Вопрос или проблема
Я заметил, что add_trace
не работает с графиками plotly при преобразованных данных. Это так?
Например, используя приведенный ниже код, мне удалось создать диаграмму рассеяния сгруппированных данных. Как возможно использовать add_segments
, чтобы она выглядела как диаграмма леденцов? Также обратите внимание, что я хочу применить преобразование данных внутри функций plotly, чтобы иметь возможность использовать фильтры crosstalk
.
library(crosstalk)
library(tidyverse)
library(plotly)
set.seed(12345)
d <- data.frame(
time = rep(0:9, 10),
group = sample(paste0("Group_", seq(5)), size = 1000, replace = TRUE),
value = rnorm(n = 1000) + 1
)
sd1=SharedData$new(d )
fig <- plot_ly(
data=sd1,
type="scatter",
color = ~group,
y = ~value,
x=~time,
mode="markers",
transforms = list(
list(
type="aggregate",
groups =~ list(group,time),
aggregations = list(
list(
target="y", func="mean", enabled = T
)
)
)
)
)
Ответ или решение
Конечно! Давайте рассмотрим, как можно преобразовать ваши данные, создавая леденцовые графики с использованием add_segments
в plotly
, и при этом сохранить возможность использования фильтров crosstalk
.
Для начала, мы будем использовать вашу базовую структуру. Вам нужно будет рассчитать средние значения и добавить сегменты для леденцового графика. Для этого вы можете использовать функцию dplyr
для агрегирования данных до того, как добавите их в график.

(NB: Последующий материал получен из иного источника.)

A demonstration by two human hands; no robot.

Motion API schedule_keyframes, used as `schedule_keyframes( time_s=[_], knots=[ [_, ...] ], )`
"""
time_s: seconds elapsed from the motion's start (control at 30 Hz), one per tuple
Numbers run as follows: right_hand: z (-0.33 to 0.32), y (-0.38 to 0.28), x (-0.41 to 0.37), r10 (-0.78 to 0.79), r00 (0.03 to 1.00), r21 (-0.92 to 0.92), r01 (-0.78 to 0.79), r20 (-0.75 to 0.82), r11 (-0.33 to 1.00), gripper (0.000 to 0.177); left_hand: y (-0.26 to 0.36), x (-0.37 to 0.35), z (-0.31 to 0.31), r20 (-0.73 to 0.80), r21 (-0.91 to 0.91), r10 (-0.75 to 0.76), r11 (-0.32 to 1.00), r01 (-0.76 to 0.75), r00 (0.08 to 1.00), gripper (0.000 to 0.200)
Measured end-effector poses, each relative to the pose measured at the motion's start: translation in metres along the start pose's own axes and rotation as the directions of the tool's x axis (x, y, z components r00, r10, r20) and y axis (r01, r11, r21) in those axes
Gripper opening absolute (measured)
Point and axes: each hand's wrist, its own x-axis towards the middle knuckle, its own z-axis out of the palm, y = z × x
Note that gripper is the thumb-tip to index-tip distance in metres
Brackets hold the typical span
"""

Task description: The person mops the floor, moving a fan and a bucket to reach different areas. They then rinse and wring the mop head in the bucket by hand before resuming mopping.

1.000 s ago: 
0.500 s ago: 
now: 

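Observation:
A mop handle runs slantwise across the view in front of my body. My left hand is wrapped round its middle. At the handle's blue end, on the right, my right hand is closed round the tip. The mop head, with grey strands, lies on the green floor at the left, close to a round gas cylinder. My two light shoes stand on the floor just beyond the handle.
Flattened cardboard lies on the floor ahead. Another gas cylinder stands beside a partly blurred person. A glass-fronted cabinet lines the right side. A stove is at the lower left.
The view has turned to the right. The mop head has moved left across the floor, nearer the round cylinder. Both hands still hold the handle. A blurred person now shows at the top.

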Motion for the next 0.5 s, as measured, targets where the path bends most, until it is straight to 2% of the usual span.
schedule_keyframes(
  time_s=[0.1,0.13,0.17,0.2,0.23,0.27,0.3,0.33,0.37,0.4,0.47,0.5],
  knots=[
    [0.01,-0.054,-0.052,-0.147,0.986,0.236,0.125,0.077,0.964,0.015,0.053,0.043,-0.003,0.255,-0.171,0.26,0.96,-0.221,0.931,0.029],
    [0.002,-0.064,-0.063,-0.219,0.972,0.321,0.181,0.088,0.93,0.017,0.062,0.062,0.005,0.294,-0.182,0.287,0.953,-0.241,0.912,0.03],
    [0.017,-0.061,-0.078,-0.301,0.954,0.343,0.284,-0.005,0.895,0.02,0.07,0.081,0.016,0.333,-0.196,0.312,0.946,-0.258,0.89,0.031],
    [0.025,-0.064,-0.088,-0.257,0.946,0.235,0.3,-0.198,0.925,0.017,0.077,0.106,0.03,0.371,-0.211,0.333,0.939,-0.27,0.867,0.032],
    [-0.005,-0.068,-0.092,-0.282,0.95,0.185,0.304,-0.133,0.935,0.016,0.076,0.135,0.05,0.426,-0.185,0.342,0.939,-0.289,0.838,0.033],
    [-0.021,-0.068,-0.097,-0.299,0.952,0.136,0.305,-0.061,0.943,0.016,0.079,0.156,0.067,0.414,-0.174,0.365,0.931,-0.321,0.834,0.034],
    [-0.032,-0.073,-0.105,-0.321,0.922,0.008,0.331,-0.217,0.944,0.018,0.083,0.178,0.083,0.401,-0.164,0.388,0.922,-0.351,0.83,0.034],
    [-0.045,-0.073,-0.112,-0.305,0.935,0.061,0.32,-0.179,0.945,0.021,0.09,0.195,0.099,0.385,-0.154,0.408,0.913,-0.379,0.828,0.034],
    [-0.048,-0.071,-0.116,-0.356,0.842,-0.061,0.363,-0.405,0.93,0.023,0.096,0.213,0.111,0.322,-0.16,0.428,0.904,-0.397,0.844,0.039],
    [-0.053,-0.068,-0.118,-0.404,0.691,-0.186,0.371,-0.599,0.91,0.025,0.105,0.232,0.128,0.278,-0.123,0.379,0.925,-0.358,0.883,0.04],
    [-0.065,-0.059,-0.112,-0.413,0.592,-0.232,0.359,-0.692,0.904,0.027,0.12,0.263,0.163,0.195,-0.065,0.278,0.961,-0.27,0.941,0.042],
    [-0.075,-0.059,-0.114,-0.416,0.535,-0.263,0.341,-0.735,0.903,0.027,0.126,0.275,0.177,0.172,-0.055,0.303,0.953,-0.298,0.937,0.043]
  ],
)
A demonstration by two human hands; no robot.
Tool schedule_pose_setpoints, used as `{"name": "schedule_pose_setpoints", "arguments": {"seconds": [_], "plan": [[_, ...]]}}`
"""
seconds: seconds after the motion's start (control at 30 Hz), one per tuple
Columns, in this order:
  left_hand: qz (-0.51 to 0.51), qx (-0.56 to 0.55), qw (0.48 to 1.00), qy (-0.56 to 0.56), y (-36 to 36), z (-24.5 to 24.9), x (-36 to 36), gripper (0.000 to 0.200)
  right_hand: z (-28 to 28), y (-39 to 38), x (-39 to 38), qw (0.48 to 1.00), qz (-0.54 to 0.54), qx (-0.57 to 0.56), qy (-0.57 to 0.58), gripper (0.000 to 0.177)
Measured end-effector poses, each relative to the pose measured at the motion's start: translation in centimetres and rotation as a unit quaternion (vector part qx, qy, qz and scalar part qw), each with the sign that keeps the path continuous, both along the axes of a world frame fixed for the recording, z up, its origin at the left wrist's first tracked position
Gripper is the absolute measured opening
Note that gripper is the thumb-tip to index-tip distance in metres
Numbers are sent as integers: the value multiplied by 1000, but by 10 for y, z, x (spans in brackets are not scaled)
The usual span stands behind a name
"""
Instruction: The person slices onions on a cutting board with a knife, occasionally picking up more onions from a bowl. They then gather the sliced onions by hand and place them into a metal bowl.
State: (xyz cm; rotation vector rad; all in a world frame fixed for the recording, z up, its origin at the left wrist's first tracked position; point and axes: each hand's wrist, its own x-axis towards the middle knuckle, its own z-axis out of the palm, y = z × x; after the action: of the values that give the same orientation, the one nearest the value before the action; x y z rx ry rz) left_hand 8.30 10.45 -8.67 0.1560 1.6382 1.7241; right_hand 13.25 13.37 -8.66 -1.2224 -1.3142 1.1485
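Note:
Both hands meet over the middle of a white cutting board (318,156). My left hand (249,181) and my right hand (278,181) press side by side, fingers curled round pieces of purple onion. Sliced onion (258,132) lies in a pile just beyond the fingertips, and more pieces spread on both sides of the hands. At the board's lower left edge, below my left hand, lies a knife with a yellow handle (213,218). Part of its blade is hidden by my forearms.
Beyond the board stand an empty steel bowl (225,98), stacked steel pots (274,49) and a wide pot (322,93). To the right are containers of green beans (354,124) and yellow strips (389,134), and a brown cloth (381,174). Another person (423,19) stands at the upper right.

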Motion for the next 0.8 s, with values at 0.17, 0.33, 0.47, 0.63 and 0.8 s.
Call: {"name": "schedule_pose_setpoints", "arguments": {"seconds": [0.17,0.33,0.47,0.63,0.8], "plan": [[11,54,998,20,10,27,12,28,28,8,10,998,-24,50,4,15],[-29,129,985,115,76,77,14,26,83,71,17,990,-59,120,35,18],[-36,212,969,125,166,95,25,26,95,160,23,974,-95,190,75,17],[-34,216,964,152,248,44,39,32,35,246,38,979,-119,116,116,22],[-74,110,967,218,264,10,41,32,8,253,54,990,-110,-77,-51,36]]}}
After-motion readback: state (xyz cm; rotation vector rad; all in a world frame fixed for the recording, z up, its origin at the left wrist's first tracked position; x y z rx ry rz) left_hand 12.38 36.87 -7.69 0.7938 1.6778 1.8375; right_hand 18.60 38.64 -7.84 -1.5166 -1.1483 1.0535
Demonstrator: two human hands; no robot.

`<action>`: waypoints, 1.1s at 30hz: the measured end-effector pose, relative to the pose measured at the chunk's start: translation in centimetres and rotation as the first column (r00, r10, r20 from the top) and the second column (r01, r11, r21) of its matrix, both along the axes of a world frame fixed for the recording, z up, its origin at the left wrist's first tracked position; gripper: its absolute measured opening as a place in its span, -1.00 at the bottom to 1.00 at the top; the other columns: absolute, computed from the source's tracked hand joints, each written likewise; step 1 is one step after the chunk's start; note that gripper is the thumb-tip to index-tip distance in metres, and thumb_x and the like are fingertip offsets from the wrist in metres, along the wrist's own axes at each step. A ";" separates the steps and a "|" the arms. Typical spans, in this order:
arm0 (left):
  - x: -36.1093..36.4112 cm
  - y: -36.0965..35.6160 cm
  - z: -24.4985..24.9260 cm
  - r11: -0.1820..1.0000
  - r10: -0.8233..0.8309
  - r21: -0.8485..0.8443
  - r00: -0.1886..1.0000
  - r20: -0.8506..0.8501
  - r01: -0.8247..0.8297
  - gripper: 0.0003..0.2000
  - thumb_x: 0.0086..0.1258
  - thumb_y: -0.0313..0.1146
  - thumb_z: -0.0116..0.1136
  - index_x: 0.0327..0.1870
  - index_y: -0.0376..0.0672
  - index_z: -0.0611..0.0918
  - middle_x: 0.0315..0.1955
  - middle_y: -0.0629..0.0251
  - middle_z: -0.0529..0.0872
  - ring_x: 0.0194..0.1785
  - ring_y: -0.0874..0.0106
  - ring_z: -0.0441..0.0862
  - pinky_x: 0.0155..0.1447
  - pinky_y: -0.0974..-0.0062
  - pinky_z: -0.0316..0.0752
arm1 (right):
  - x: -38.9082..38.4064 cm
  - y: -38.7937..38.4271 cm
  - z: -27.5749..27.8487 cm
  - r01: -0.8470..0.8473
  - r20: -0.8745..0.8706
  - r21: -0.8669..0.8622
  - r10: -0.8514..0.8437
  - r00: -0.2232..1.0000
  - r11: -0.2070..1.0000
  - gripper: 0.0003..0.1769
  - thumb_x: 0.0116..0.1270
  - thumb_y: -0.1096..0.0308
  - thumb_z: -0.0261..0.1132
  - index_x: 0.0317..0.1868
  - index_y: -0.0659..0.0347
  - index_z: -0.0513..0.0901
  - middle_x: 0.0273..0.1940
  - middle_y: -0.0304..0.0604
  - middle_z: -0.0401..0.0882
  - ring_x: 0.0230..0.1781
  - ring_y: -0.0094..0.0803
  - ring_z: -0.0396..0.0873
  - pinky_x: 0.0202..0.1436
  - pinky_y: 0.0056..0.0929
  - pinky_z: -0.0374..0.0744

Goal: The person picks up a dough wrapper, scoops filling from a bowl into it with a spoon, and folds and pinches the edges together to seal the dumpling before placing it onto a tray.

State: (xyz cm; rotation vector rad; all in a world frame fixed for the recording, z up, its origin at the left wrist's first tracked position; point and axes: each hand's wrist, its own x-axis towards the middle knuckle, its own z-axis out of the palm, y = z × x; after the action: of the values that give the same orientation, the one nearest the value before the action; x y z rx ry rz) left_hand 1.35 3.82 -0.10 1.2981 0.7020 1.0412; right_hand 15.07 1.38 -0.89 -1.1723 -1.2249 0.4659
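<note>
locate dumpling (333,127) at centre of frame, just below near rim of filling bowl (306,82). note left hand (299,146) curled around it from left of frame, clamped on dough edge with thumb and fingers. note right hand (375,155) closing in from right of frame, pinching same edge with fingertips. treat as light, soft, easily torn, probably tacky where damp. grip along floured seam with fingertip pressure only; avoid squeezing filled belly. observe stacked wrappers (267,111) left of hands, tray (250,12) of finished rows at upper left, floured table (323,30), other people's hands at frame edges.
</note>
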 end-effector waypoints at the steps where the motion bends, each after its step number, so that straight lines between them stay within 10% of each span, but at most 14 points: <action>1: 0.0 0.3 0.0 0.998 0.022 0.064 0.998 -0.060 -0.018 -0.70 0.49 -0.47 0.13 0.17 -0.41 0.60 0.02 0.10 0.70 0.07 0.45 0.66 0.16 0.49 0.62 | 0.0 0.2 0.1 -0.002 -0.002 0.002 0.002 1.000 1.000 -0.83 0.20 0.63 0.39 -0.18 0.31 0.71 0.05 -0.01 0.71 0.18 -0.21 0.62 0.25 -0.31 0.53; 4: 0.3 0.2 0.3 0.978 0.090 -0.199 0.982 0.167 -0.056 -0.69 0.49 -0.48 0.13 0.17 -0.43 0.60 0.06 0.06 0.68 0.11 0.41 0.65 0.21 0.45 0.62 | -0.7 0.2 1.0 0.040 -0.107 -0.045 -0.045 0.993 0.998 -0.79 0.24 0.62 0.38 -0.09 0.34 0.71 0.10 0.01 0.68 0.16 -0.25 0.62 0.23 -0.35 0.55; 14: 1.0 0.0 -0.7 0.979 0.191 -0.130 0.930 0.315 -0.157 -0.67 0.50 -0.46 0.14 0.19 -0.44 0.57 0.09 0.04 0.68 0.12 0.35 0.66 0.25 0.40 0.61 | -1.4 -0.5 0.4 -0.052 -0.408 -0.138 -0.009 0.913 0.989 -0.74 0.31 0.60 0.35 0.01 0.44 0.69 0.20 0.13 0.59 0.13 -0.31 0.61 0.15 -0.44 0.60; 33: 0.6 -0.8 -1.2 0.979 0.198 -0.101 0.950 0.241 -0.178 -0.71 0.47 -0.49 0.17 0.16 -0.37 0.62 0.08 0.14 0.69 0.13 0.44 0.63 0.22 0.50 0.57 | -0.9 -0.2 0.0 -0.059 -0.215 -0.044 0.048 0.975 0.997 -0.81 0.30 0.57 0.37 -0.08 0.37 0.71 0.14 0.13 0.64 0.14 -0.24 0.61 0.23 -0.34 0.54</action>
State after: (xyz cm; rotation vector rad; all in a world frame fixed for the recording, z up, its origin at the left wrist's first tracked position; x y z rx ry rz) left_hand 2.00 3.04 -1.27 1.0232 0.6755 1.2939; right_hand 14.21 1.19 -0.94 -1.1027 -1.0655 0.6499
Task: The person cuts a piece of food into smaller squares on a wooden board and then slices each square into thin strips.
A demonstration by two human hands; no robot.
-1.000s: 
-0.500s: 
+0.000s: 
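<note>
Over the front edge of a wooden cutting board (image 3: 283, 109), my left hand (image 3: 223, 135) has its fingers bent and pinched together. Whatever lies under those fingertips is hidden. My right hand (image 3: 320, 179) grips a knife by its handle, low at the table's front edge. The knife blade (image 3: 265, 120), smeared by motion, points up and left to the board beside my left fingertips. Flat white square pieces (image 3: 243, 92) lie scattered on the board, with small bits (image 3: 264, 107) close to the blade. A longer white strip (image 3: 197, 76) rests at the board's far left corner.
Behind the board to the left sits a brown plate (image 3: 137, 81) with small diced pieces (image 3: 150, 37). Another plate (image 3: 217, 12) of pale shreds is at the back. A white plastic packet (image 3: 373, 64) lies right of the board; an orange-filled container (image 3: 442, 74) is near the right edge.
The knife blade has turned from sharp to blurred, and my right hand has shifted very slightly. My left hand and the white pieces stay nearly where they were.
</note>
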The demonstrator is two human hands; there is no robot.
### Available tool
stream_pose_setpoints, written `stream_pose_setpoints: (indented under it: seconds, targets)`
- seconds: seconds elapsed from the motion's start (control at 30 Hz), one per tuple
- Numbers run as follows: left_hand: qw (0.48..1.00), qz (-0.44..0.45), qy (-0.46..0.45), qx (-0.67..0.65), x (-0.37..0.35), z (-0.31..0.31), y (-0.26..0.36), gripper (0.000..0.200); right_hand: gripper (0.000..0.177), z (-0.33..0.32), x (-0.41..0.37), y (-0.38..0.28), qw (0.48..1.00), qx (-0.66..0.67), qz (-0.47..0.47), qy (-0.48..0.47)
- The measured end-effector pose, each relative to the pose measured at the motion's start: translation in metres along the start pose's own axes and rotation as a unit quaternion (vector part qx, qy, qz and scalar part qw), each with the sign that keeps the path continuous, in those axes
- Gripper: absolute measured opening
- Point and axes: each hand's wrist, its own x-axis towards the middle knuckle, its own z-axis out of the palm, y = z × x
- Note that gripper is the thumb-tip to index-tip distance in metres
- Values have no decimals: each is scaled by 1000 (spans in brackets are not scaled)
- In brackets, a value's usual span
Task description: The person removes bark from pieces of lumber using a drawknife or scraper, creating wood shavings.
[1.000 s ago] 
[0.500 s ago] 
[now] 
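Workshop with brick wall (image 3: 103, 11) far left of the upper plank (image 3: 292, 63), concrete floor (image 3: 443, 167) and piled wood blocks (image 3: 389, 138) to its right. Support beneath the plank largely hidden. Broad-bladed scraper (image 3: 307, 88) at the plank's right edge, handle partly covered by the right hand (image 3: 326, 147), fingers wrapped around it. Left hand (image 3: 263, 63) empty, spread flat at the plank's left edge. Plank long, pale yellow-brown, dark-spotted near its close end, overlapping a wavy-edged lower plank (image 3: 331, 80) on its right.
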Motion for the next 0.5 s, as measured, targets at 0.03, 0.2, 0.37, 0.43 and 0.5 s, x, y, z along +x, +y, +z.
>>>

Затем добавим отрезки с помощью add_segments
после добавления точек.
Вот полное решение вашей задачи:
# Загружаем необходимые библиотеки
library(crosstalk)
library(tidyverse)
library(plotly)
# Устанавливаем семя для воспроизводимости
set.seed(12345)
# Создаем исходные данные
d <- data.frame(
time = rep(0:9, 10),
group = sample(paste0("Group_", seq(5)), size = 1000, replace = TRUE),
value = rnorm(n = 1000) + 1
)
# Создаем объект для crosstalk
sd1 <- SharedData$new(d)
# Агрегируем данные и вычисляем средние значения
aggregated_data <- d %>%
group_by(group, time) %>%
summarise(mean_value = mean(value)) %>%
ungroup()
# Создаем график с помощью plotly
fig <- plot_ly(
data = sd1,
type = "scatter",
mode = "markers",
color = ~group,
y = ~mean_value,
x = ~time,
transforms = list(
list(
type = "aggregate",
groups = ~list(group, time),
aggregations = list(
list(
target = "y", func = "mean", enabled = TRUE
)
)
)
)
)
# Добавляем отрезки для леденцового графика
fig <- fig %>%
add_segments(
data = aggregated_data,
x = ~time,
xend = ~time,
y = ~0, # начальная точка отрезка
yend = ~mean_value, # конечная точка отрезка
color = ~group,
line = list(width = 1)
)
# Отображаем график
fig
В этом коде:
- Мы используем
dplyr
для агрегирования данных и вычисления средних значений по группам и времени. - Затем мы создаем график
plotly
с преобразованными данными, используяSharedData
для поддержки фильтровcrosstalk
. - Мы добавляем отрезки с помощью
add_segments
, где начальная точка (y
) равна 0, а конечная (yend
) – среднему значению.
Таким образом, вы получаете леденцовый график с возможностью фильтрации, как вы и хотите. Если у вас есть дополнительные вопросы или необходимо внести изменения, дайте знать!